(Items from a data source)
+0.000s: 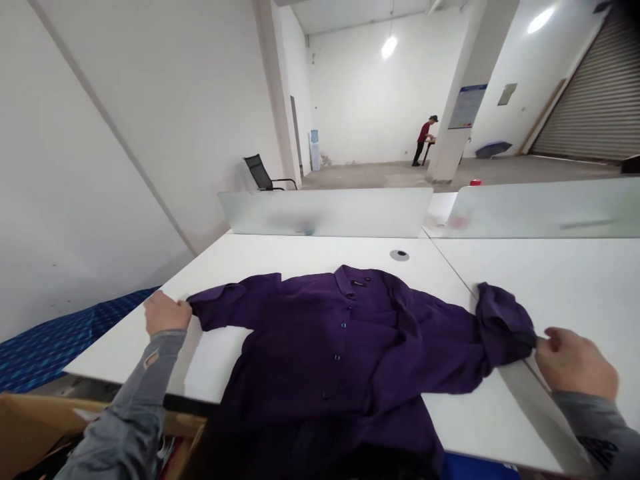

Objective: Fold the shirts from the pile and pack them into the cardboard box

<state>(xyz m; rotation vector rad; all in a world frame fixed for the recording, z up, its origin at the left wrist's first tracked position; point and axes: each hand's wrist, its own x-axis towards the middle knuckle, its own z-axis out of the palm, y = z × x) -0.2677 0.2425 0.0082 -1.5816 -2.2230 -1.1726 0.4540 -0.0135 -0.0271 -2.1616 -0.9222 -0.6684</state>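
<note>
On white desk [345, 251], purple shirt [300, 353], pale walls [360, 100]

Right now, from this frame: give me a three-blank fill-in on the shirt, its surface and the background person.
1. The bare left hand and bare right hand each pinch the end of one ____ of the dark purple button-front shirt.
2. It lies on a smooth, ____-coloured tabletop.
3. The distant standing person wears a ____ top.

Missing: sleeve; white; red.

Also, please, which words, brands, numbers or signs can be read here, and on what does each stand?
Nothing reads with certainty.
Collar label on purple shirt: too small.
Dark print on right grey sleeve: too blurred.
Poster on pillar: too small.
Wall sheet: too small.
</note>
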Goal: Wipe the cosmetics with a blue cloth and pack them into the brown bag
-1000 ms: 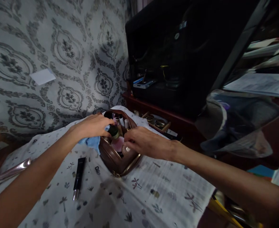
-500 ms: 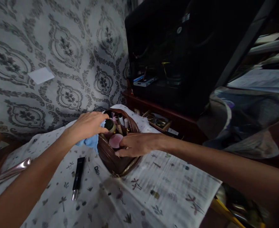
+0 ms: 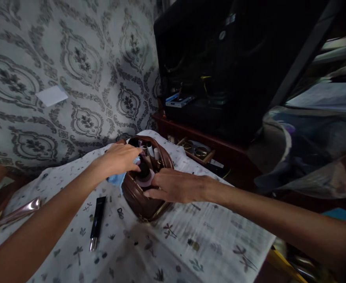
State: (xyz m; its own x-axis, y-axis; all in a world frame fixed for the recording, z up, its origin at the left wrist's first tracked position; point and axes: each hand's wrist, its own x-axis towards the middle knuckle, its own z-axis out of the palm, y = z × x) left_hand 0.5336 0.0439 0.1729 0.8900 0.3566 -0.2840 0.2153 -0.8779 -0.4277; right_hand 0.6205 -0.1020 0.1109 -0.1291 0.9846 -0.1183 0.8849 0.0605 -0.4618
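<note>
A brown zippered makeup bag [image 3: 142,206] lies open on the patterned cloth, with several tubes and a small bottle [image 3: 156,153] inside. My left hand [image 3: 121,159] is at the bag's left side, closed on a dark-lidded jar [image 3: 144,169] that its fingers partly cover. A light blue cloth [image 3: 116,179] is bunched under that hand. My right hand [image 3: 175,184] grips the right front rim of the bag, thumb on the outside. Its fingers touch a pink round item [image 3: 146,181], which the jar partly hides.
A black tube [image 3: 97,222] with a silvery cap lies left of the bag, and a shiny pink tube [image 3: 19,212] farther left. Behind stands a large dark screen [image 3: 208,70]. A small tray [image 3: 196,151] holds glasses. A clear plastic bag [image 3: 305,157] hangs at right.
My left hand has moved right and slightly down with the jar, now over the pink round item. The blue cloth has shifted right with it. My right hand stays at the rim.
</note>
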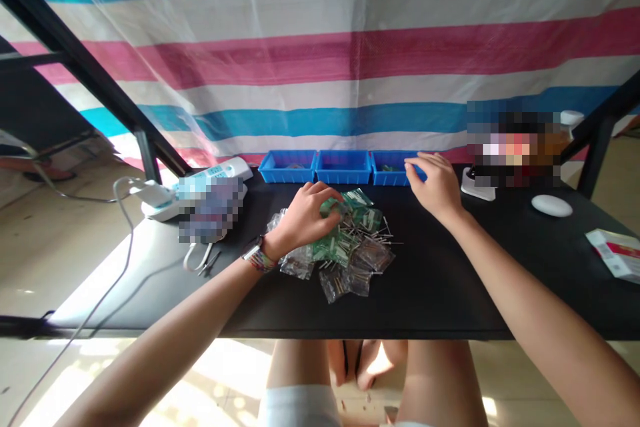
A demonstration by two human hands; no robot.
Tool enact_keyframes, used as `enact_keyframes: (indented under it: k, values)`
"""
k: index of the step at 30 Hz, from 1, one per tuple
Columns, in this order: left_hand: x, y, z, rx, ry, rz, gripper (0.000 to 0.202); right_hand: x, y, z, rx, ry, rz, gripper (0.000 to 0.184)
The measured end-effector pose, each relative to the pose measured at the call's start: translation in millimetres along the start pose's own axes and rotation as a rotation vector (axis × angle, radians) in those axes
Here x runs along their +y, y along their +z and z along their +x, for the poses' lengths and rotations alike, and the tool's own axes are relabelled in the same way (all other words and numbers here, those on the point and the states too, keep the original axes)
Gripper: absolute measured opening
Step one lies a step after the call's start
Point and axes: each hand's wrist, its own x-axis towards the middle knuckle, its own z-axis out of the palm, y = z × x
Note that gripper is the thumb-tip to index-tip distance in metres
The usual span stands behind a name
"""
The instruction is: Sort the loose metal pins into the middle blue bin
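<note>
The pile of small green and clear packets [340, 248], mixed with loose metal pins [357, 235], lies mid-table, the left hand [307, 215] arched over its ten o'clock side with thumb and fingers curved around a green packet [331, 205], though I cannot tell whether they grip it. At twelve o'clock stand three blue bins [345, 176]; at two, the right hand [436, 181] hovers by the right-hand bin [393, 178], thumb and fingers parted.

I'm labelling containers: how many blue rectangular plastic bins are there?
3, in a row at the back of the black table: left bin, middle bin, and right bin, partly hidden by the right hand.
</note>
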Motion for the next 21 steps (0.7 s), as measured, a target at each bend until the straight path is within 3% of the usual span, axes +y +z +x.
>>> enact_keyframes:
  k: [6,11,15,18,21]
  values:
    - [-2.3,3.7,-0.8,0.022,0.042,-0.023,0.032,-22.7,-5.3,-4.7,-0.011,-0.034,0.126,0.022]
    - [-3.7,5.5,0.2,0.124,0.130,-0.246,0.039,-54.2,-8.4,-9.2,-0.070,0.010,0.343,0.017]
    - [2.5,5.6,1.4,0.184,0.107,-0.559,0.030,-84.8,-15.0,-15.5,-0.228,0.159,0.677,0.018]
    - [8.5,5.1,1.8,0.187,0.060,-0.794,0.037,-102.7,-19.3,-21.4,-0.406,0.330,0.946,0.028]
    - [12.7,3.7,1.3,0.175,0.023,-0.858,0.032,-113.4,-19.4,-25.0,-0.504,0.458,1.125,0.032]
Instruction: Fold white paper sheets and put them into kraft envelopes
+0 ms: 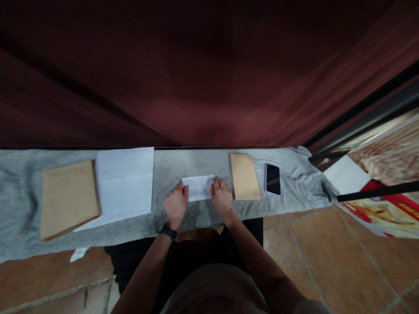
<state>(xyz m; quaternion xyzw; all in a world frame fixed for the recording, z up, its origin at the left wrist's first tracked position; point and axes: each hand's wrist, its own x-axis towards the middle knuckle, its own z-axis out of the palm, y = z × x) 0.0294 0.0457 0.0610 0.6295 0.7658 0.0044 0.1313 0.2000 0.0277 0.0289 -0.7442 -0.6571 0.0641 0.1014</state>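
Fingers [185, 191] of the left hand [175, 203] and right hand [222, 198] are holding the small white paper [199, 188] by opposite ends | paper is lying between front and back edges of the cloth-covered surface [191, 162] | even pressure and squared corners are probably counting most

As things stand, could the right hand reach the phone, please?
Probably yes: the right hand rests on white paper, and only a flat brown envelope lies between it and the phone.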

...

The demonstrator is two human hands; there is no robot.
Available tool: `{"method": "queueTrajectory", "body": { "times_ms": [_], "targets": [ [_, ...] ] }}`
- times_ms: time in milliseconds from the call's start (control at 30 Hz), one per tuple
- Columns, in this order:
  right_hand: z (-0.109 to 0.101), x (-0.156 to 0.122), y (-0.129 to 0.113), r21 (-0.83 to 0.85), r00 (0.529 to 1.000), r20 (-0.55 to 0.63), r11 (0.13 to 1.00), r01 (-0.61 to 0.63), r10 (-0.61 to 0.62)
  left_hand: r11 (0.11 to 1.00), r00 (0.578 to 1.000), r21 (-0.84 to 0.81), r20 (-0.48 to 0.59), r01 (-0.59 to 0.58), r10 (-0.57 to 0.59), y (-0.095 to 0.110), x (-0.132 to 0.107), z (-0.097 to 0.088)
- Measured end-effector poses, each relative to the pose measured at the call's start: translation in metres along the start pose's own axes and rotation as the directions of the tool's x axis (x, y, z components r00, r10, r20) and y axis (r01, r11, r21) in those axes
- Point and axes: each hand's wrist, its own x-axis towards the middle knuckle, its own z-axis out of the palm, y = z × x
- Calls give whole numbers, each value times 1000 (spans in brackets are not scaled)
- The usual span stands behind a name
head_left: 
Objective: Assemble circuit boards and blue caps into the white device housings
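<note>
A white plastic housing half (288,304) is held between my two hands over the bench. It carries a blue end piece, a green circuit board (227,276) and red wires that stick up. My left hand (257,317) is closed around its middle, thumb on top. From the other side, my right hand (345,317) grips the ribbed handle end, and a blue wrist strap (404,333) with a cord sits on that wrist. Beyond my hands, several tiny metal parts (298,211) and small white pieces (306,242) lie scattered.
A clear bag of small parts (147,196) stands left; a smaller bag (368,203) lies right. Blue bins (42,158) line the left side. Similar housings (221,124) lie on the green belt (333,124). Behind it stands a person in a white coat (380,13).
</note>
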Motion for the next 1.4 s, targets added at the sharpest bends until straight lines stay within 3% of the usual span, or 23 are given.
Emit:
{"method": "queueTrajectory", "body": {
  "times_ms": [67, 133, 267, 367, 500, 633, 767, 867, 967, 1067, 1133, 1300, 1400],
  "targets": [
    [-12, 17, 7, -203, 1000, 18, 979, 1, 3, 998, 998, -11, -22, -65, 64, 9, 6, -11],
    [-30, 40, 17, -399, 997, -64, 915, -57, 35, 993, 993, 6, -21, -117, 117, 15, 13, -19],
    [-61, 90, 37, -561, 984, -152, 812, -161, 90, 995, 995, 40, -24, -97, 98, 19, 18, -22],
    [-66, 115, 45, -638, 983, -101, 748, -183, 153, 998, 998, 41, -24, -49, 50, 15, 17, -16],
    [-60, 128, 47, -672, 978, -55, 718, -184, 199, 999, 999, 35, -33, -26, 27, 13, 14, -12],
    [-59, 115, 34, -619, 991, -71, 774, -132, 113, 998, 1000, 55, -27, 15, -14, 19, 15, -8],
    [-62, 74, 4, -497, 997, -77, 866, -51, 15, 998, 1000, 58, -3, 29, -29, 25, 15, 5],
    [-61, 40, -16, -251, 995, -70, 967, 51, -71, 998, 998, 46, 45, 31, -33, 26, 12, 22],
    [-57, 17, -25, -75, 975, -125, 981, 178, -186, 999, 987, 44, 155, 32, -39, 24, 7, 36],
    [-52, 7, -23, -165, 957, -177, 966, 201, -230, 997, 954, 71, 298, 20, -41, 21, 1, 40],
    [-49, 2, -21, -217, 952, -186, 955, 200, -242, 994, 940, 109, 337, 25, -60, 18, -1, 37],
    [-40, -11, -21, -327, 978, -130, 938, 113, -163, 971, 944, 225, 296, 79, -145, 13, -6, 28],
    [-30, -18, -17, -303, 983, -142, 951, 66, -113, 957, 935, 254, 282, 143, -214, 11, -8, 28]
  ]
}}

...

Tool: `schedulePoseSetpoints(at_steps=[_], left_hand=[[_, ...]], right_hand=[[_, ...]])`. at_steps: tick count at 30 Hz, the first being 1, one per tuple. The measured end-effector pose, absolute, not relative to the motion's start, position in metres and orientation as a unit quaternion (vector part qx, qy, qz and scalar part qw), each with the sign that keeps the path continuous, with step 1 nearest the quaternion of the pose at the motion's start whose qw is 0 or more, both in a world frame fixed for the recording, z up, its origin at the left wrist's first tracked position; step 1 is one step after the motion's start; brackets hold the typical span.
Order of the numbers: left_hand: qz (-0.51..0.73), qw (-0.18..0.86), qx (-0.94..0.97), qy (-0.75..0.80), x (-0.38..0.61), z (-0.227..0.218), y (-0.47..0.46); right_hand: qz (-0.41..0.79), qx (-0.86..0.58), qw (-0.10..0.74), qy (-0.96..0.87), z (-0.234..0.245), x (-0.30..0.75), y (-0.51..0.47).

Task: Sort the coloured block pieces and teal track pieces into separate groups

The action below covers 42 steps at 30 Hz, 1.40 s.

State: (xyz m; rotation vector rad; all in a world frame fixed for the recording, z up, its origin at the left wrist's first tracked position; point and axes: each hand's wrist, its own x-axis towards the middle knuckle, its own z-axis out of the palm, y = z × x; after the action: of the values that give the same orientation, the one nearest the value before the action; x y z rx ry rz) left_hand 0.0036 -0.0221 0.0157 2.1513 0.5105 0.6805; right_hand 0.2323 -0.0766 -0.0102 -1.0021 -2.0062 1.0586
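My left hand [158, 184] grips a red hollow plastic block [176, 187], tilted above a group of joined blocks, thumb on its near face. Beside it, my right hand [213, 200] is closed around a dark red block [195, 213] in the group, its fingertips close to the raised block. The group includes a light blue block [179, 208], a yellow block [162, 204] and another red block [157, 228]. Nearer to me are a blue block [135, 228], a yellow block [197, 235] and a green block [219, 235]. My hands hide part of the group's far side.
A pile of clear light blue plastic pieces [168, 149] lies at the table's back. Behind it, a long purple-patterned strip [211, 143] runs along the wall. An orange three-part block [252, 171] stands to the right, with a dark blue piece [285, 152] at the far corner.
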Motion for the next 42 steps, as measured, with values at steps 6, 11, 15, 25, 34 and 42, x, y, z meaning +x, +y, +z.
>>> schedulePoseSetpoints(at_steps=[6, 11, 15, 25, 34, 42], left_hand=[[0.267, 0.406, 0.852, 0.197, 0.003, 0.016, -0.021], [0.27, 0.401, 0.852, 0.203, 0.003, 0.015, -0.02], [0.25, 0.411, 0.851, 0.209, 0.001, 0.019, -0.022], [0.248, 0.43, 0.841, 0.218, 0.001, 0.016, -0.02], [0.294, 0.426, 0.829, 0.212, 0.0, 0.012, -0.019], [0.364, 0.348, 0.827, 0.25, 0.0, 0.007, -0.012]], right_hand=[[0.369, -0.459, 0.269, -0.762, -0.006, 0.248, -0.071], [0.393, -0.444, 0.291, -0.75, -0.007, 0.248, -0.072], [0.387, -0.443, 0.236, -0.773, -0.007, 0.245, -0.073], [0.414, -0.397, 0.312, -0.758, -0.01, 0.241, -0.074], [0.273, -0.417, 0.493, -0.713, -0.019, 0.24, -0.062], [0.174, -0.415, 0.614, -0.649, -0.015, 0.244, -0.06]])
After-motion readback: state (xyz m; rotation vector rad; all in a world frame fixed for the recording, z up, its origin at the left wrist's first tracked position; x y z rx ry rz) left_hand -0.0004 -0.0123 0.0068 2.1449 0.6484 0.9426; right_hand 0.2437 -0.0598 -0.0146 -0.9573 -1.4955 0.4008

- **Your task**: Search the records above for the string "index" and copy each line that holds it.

- **Problem solution**:
k: index of the step at 30 Hz, from 1, one per tuple
Note that gripper is the thumb-tip to index-tip distance in metres

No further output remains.